Mr. Rattle has been a rallying force behind the Center for Music — designed by the architecture firm Diller Scofidio + Renfro, with acoustics front of mind — but the project has faced difficulties, with unreliable funding pledges from the government and an uncertain timeline.
On the day of the Brexit vote, in 2016, Mr. Rattle was with the London Symphony musicians. Speaking with the Agence France-Press last year, he described their tearful reaction. “We actually couldn’t start the rehearsal before we had had a big discussion,” he said. “The older British musicians were the most emotional about what has happened to our country — that we are willing to cut ourselves off.”
Like many in the arts, Mr. Rattle has been opposed to Brexit. He has drawn attention to the European roots of the London Symphony, an orchestra first conducted by Hans Richter. And he expressed concern over the future of touring after Britain risked becoming a “self-built cultural jail.” While the London Symphony could previously travel to Europe en masse with little bureaucratic headache or delay, it now faces the prospect of long waits for customs, visas and more.
“Our touring life is completely different,” Mr. Rattle told the Agence France-Presse.
In Munich, Mr. Rattle won’t have to contend with those Brexit woes, but he will once again find himself involved in the building of a new concert hall, in the Werksviertel-Mitte area — a modern contrast to the neo-Classical Herkulessaal in the city center. The project, funded and led by the state of Bavaria, began while Mr.

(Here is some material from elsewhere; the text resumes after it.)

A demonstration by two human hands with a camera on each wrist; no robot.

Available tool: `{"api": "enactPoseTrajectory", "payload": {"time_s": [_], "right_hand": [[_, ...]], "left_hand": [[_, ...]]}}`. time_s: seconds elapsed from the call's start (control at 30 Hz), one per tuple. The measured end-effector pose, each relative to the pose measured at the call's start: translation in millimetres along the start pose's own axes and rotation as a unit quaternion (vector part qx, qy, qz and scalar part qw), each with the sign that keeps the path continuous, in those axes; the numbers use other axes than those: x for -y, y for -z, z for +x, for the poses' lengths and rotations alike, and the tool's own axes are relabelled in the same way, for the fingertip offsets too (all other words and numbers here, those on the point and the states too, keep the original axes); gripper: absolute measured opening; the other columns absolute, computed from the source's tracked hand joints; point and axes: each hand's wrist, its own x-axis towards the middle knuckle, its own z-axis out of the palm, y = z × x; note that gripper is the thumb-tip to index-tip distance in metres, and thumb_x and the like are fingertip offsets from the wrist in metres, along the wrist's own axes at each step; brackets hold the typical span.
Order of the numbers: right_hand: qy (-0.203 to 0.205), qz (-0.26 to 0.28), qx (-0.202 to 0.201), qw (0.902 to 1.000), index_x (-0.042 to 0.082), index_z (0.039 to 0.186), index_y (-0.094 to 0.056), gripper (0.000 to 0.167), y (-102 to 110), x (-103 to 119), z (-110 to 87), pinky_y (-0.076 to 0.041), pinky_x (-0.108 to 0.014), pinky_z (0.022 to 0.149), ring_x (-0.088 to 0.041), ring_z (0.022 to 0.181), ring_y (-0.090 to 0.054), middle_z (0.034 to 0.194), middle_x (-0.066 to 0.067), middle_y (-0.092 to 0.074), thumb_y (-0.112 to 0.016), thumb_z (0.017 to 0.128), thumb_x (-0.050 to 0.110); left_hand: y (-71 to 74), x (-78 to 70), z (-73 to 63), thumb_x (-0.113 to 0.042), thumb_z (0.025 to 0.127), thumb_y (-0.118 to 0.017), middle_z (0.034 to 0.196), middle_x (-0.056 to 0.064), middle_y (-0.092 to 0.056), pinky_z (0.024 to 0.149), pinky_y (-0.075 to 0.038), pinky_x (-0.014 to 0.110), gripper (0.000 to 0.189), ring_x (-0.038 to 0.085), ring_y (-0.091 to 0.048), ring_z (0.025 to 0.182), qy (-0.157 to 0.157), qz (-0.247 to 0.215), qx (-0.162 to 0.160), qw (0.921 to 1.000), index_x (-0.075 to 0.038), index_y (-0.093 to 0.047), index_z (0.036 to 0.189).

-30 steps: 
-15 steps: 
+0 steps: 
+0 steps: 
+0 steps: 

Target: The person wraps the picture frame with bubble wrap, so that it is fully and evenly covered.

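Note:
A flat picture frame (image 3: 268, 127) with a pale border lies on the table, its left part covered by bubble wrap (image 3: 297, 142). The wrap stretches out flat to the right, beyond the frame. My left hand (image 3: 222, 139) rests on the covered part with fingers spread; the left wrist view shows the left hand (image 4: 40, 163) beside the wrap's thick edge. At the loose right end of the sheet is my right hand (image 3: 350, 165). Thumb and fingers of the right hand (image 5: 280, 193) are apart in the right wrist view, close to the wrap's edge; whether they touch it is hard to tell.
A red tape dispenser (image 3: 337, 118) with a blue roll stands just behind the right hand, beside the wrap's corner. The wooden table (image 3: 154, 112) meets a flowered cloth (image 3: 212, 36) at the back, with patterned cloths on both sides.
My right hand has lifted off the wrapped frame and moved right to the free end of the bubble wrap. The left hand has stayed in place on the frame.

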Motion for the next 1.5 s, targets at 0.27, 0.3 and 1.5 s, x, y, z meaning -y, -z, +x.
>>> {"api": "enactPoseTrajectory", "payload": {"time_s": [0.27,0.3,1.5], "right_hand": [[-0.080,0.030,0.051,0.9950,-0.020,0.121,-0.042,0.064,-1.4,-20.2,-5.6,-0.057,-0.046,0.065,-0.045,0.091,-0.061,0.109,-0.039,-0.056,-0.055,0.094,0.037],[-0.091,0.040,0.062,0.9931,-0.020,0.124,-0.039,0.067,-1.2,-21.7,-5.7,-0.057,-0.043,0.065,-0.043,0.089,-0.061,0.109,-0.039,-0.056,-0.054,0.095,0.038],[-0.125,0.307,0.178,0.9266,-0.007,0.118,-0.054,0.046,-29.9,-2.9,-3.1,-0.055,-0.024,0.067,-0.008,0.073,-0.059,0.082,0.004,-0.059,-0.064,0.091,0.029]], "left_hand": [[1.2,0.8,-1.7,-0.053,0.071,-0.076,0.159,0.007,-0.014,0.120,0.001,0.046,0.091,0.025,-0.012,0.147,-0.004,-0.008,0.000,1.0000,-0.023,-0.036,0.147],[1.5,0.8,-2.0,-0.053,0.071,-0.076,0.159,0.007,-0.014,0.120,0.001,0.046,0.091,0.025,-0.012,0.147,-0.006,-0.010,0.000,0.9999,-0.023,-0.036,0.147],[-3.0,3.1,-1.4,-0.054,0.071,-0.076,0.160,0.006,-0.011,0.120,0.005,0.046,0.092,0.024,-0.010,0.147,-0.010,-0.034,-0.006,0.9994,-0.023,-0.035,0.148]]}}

Jansons was still alive. Construction is expected to begin in 2022 and will likely last three or four years, Nikolaus Pont, the Bavarian Radio Symphony’s manager, said in an interview.
“The opening will fall into Simon Rattle’s reign as chief conductor,” Mr. Pont said, adding that Mr. Rattle would be involved in its development, particularly its educational programming.
In his statement, Mr. Rattle said that as a teenager in Liverpool, he saw Rafael Kubelik lead the Bavarian Radio Symphony in Beethoven’s Ninth Symphony; the performance “became a kind of benchmark for me, a goal toward which musicians should strive.”
He first conducted the orchestra in 2010, leading the Schumann rarity “Das Paradies und die Peri,” and has returned for a variety of programs and recordings, including of Mahler’s “Das Lied von der Erde” and Wagner’s “Das Rheingold” and “Die Walküre.”
Mr. Pont said he told the orchestra’s musicians — or at least the few dozen who could gather under coronavirus protocols — about Mr. Rattle’s appointment at a rehearsal on Monday. They applauded for two minutes.
“I don’t think they were totally surprised,” he said. “But they were delighted.”